Tornata dalla mia esperienza ad Haiti ho scoperto cosa fosse il Lugaru nella cultura vodoo: l’uomo-lupo! E’ il nostro lupo mannaro, citato fin dall’antichità da alcuni filosofi e scrittori che appartengono alla nostra cultura. Plinio, per esempio, raccontava di una vicenda successa in Arcadia durante un sacrificio a Giove: un certo Demmeneto di Parisia mangiò la carne di un ragazzo immolato, che si mutò in lupo e dopo nove anni riuscì a riacquisire le sembianze umane,vincendo addirittura nel pugilato ad Olimpia.

L’interazione tra l’uomo e l’animale è sempre stata centrale nei racconti del passato. Ed è cos’ che si sono poi definite le caratteristiche, le differenze e le similitudini dell’uno e dell’altro: gli animali vengono considerati esseri guidati interamente dai loro istinti, mentre l’uomo ha la possibilità di liberarsene seguendo unicamente il proprio intelletto.

Lo stesso Hobbes, con la frase “homo homini lupus”, sottolineava l’aspetto egoistico, istintivo e animalesco della natura umana: a determinare le azioni dell’uomo, secondo il filosofo inglese, sono soltanto l’istinto di sopravvivenza e di sopraffazione. Nello stato di natura ciascun individuo, mosso dal suo più intimo istinto, cerca di danneggiare gli altri e di eliminare chiunque sia di ostacolo al soddisfacimento dei propri desideri. Proprio come i lupi.

Ma cosa intendiamo con la parola “istinto” nel linguaggio quotidiano? A mio avviso, qualsiasi comportamento che non sia cosciente. La nozione di istinto è in realtà molto difficile da definire se non attraverso una serie di bisogni primari: la sopravvivenza, la sicurezza, la procreazione.

È consuetudine dire che il pugilato è uno sport istintivo.

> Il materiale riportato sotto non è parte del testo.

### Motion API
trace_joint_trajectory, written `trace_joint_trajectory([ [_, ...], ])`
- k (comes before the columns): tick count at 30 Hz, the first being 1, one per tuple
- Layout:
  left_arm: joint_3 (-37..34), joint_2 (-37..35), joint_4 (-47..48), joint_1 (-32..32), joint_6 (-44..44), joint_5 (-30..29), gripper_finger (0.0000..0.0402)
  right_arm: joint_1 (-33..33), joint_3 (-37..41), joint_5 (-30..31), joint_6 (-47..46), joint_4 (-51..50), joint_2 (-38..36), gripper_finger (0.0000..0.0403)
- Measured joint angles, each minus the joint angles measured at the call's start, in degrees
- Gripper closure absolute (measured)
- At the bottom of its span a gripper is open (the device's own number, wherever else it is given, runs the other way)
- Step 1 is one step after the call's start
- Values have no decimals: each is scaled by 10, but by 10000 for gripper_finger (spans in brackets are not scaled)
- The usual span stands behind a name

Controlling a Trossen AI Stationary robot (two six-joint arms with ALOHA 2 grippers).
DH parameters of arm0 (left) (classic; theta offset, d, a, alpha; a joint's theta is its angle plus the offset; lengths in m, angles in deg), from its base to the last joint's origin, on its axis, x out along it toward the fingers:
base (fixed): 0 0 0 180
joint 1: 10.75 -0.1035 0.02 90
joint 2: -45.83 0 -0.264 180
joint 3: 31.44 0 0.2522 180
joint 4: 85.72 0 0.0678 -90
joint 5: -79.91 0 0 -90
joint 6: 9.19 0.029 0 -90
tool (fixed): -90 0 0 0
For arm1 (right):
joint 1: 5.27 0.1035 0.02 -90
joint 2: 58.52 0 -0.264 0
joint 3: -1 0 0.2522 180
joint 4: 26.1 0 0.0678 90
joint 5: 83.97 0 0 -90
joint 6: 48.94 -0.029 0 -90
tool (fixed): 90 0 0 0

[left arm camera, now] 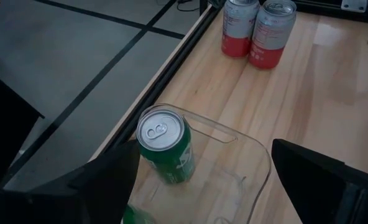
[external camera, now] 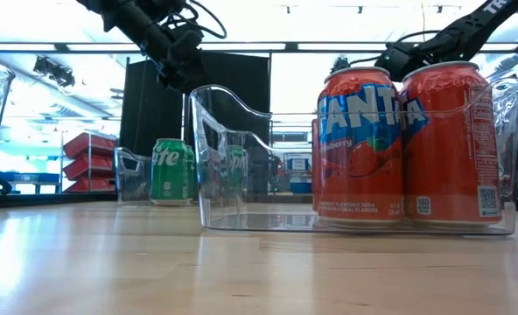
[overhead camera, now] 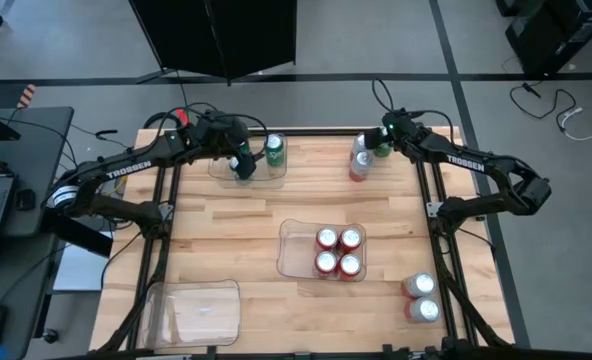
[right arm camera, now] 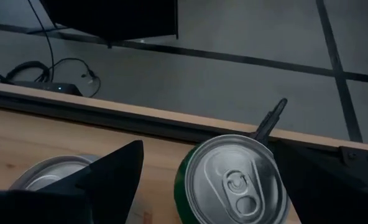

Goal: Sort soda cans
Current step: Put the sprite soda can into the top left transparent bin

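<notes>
Near tray [overhead camera: 191, 335]: empty at my front-left corner.
Front-right: two silver cans [overhead camera: 421, 297] stand loose on the table, unsorted.
Middle tray [overhead camera: 294, 262]: four red cans [overhead camera: 337, 251] packed in; I judge the reds finished.
Far tray [overhead camera: 221, 172]: one green can [overhead camera: 274, 150] upright inside.
Left gripper [overhead camera: 243, 165]: spread wide over the far tray beside that can, empty.
Right gripper [right arm camera: 202, 180]: wide open, straddling a green can [right arm camera: 234, 180], not yet clamped; silver cans [overhead camera: 360, 160] beside it.
Left to do: the remaining greens, all silvers.

Glossy metal cans [external camera: 405, 144], clear plastic tray [external camera: 220, 157] (wood tbl [overhead camera: 226, 215])
</notes>
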Motion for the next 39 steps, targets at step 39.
trace_joint_trajectory([
  [39, -34, 0, -55, -18, -18, 18, 122, -12, -12, -8, 13, -83, -27, 165],
])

Non a caso nelle diciture che appartengono al nostro sport vediamo spesso la scritta “VS” o “Versus” che hanno come significato “contro”. L’aspetto istintivo del pugilato potrebbe essere descritto come una percezione inconscia, paragonando il pugile che osserva il suo avversario ad un animale che “sente” la sua preda.

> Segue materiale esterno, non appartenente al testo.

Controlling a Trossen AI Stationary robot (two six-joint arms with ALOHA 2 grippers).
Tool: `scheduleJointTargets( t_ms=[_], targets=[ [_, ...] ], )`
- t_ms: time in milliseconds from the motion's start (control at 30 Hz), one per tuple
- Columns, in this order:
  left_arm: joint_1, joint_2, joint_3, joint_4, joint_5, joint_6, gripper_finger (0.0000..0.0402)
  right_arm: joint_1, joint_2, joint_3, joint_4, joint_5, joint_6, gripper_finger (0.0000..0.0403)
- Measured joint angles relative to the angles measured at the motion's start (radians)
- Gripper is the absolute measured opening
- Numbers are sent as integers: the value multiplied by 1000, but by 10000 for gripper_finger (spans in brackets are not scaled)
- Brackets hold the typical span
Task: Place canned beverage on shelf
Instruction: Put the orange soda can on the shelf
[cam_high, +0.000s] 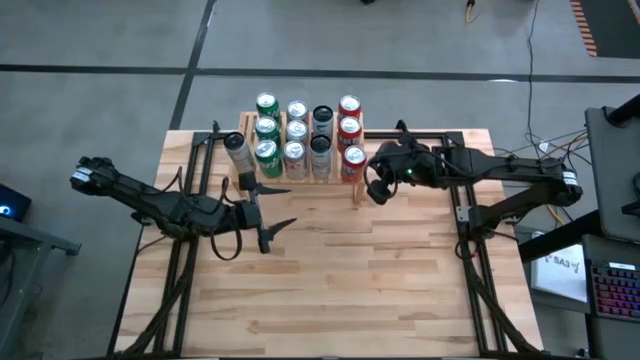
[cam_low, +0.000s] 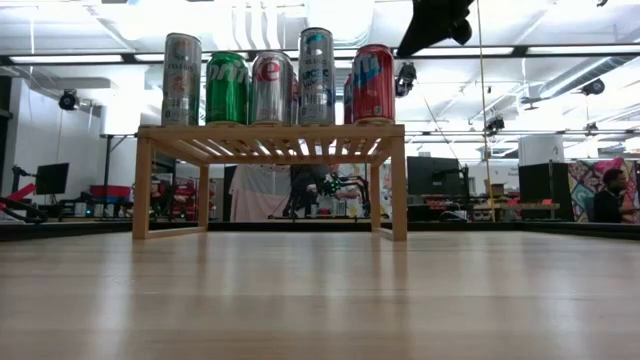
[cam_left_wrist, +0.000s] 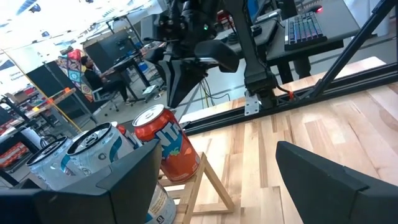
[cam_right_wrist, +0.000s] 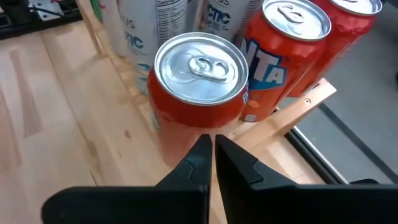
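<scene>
The shelf (cam_low: 270, 132), a low light-wood rack, stands at the table's far middle on its short side legs. Several cans stand upright on its slatted top (cam_high: 300, 140). The near right one is an orange can (cam_right_wrist: 199, 81), also seen in the left wrist view (cam_left_wrist: 165, 140). My right gripper (cam_right_wrist: 212, 142) is shut and slants down right at this can's side, at the shelf's right end (cam_high: 372, 190). My left gripper (cam_high: 285, 207) stands open in front of the shelf's left part, nothing between its fingers (cam_left_wrist: 224, 180). My right gripper has its shut fingertips (cam_right_wrist: 202, 152) by the upper side wall of the orange can (cam_right_wrist: 186, 130), coming slanting down from the table's right and near side. I cannot tell whether they touch it. The can stands upright on the shelf.
Dark frame rails (cam_high: 460, 215) run along both sides of the plank tabletop (cam_high: 340, 290). The wide near half of the tabletop lies in front of the shelf. Desks, monitors and a seated person (cam_low: 605, 195) are in the room beyond.
</scene>
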Motion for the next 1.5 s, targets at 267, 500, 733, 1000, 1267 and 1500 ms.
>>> scheduleJointTargets(
  t_ms=[267, 500, 733, 1000, 1267, 1500],
  targets=[
    [0, 0, 0, 0, 0, 2, 301, 0, 2, 0, 10, -71, -1, 9],
    [0, 0, 0, 0, 0, 6, 301, -3, 48, -1, 30, -70, -19, 9],
    [0, 0, 0, 0, 0, 6, 301, -7, 66, 1, 26, -45, -25, 9],
    [0, 0, 0, 0, 0, 6, 301, -20, 70, 6, 45, 17, -83, 9],
    [0, 0, 0, 0, 0, 3, 301, -31, 75, 6, 51, 33, -95, 9],
    [0, 0, 0, 0, 0, 3, 301, -31, 70, 6, 39, -60, -54, 9]
  ],
)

E’ senza dubbio uno sport basato sulle sinergie fisiche di aggressività e sugli automatismi mentali istintivi /intuitivi, entrambi sorgenti che il pugile sfrutta volontariamente. Ed è vero anche che l’istinto di sopravvivenza è quello che ci preserva durante il combattimento.

Sapppiamo però che il pugile non è solo interamente istinto, ma un insieme di tecniche e riflessi sviluppati nel corso degli allenamenti in funzione della prestazione sportiva.

Dunque, pur conservando dei retaggi istintuali, è un’attività umana molto elaborata, volontaria e organizzata. Appresa secondo delle precise regole. Se non fosse così non si comprenderebbe come il pugile possa combattere e contemporaneamente ascoltare l’angolo, fermarsi immediatamente per

ordine dell’arbitro o sentire il gong. In qualsiasi momento infatti il pugile sa perfettamente in quale situazione si trova.

Nonostante le evidenti analogie tra natura umana e animale, è difficile trovare oggi nell’uomo espressioni spontanee della sua natura istintiva. Le strutture dei comportamenti umani sono infatti soprattutto culturali, vale a dire acquisiti attraverso l’evoluzione dell’umanità e trasmessa attraverso l’educazione.

Credo che decidere di diventare un pugile sia prima di tutto una scelta cosciente: l’azione stessa del pugile ha una volontà intrinseca di arrivare alla conclusione del match, alla fine dello scontro, rendendolo umano nella scelta stessa e conservando così una certa idea di vita , piuttosto che seguire un istinto animale di sopravvivenza. Ma da pugile posso confermare che è lì, proprio sul ring, che riusciamo a sentire la parte più istintiva di ognuno di noi.